= About this task =
Number of lines below with "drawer": work it out and reply with that number only.

= Data segment =
* * * * * * *

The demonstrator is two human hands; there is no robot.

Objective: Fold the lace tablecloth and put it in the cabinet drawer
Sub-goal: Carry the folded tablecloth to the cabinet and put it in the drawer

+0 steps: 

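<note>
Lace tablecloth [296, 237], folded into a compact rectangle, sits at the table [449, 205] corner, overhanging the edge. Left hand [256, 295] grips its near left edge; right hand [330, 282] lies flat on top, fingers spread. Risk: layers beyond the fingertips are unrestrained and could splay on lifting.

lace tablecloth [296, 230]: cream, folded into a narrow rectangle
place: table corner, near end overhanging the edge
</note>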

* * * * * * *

= Task response =
2